Policy Decision Point (PDP)

This component is responsible for deciding on what actions to take given one or more violation messages from the Event Handler. If any expectation policy has been violated, the PDP must decide which policy was the "most important" and then what action(s) to take. It uses information about not only the violations, but also the expectation policies and management policies, both expressed within the expectation policies and via management policy rules.
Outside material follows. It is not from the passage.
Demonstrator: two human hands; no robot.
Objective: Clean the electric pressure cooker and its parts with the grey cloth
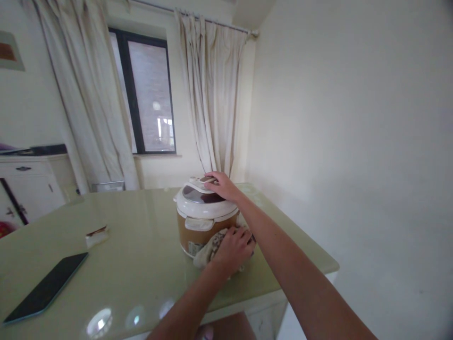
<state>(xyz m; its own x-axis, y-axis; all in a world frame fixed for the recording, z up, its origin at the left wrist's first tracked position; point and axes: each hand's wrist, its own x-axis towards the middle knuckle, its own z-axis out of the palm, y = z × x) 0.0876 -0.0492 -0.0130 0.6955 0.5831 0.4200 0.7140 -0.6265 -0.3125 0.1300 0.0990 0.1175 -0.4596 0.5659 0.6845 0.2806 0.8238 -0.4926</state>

Policy Enforcement Point (PEP)

This component defines an Application Programming Interface (API) which maps the actions subscribed by the PDP to the executable elements corresponding to the various Effectors.

Effector (E)

Effectors translate the policy decisions, i.e., corrective actions, into adjustment of configuration parameters to implement the corrective actions. Note that there will be multiple instances of the Effectors for different types of resources (e.g., logical partitioning of CPUs, allocation of streaming buffers) or for tuning parameters to be adjusted.

Event Log

This component archives traces of the management system's events onto (1) an event log in the memory for capturing recent short term events, and (2) a persistent event log on disk for capturing long term history events for later examination. Such events may include QoS requirement violations from the Event Handler, records of decisions made by the PDP in response to the violations, the actions enforced by the PEP, as well as other relevant management events.

Event Analyzer

This component correlates the events with respect to the contexts, performs trend analysis based on the statistical information, and models complex situations for causality analysis and predictive outcomes of corrective actions. This enables the PDP to learn from past, predict the future, and make appropriate trade-offs and optimal corrective actions. This component is an objective of future work.

Policy Tool

The Policy Tool provides an interface to the managed systems through which policies expressing the desired behavior of the managed system (in terms of CPU, memory utilization, and response time thresholds) as well as possible management actions to be taken whenever those objectives are violated could be specified.